* Problem to work on
Print every line of the records below exactly as it reads.

(Data items)
..............................

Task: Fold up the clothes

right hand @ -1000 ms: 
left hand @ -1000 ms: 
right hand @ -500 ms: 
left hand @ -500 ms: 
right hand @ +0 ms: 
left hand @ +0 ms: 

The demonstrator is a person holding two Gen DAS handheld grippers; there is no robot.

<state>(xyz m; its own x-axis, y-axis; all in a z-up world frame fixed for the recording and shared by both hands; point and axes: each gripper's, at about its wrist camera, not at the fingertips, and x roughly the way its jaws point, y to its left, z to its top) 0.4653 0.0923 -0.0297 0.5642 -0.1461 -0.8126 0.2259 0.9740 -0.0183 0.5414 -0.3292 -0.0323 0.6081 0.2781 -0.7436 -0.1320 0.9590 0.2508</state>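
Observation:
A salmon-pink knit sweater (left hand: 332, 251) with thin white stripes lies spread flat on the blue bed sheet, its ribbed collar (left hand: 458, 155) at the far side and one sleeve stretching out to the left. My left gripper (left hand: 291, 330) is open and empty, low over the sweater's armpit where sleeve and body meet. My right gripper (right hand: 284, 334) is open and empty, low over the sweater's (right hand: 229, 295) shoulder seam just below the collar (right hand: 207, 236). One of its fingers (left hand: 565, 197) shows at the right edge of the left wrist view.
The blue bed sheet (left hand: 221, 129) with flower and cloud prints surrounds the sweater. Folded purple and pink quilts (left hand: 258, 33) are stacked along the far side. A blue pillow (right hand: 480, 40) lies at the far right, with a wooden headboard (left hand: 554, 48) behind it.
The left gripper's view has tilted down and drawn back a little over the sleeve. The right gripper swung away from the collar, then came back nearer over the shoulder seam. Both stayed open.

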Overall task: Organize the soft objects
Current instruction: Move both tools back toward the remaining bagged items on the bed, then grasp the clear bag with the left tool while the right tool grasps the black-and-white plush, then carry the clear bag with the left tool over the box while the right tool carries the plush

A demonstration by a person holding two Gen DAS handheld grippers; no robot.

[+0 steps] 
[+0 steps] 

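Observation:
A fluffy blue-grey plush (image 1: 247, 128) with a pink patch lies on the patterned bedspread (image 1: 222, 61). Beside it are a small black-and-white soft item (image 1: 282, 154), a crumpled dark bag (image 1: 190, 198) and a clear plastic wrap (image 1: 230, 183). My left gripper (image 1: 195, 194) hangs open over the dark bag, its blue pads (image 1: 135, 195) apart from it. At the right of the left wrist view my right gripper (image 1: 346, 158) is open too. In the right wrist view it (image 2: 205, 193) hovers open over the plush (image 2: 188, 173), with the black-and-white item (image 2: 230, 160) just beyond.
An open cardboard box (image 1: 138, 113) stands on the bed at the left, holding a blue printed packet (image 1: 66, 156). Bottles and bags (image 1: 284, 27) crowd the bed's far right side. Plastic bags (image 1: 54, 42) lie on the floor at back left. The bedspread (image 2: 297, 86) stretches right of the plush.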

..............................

* Answer to the problem
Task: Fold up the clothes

right hand @ -1000 ms: 
left hand @ -1000 ms: 
right hand @ -500 ms: 
left hand @ -500 ms: 
right hand @ +0 ms: 
left hand @ +0 ms: 

The demonstrator is a person holding two Gen DAS handheld grippers; there is no robot.

<state>(xyz m; its own x-axis, y-axis; all in a z-up world frame fixed for the recording and shared by both hands; point and axes: each gripper's, at about its wrist camera, not at the fingertips, and x roughly the way its jaws point, y to its left, z to its top) 0.4653 0.0923 -0.0297 0.5642 -0.1461 -0.8126 0.2259 0.9740 -0.0183 0.5414 -0.3292 -0.0323 0.6081 0.2781 -0.7436 -0.1320 0.9590 0.2508</state>
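Observation:
A salmon-pink knit sweater (left hand: 332, 251) with thin white stripes lies spread flat on the blue bed sheet, its ribbed collar (left hand: 458, 155) at the far side and one sleeve stretching out to the left. My left gripper (left hand: 291, 330) is open and empty, low over the sweater's armpit where sleeve and body meet. My right gripper (right hand: 284, 334) is open and empty, low over the sweater's (right hand: 229, 295) shoulder seam just below the collar (right hand: 207, 236). One of its fingers (left hand: 565, 197) shows at the right edge of the left wrist view.
The blue bed sheet (left hand: 221, 129) with flower and cloud prints surrounds the sweater. Folded purple and pink quilts (left hand: 258, 33) are stacked along the far side. A blue pillow (right hand: 480, 40) lies at the far right, with a wooden headboard (left hand: 554, 48) behind it.
The left gripper's view has tilted down and drawn back a little over the sleeve. The right gripper swung away from the collar, then came back nearer over the shoulder seam. Both stayed open.
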
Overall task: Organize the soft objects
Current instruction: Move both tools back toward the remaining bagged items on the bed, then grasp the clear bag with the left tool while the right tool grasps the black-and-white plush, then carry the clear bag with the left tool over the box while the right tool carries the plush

A demonstration by a person holding two Gen DAS handheld grippers; no robot.

[+0 steps] 
[+0 steps] 

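Observation:
A fluffy blue-grey plush (image 1: 247, 128) with a pink patch lies on the patterned bedspread (image 1: 222, 61). Beside it are a small black-and-white soft item (image 1: 282, 154), a crumpled dark bag (image 1: 190, 198) and a clear plastic wrap (image 1: 230, 183). My left gripper (image 1: 195, 194) hangs open over the dark bag, its blue pads (image 1: 135, 195) apart from it. At the right of the left wrist view my right gripper (image 1: 346, 158) is open too. In the right wrist view it (image 2: 205, 193) hovers open over the plush (image 2: 188, 173), with the black-and-white item (image 2: 230, 160) just beyond.
An open cardboard box (image 1: 138, 113) stands on the bed at the left, holding a blue printed packet (image 1: 66, 156). Bottles and bags (image 1: 284, 27) crowd the bed's far right side. Plastic bags (image 1: 54, 42) lie on the floor at back left. The bedspread (image 2: 297, 86) stretches right of the plush.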

That completes the response.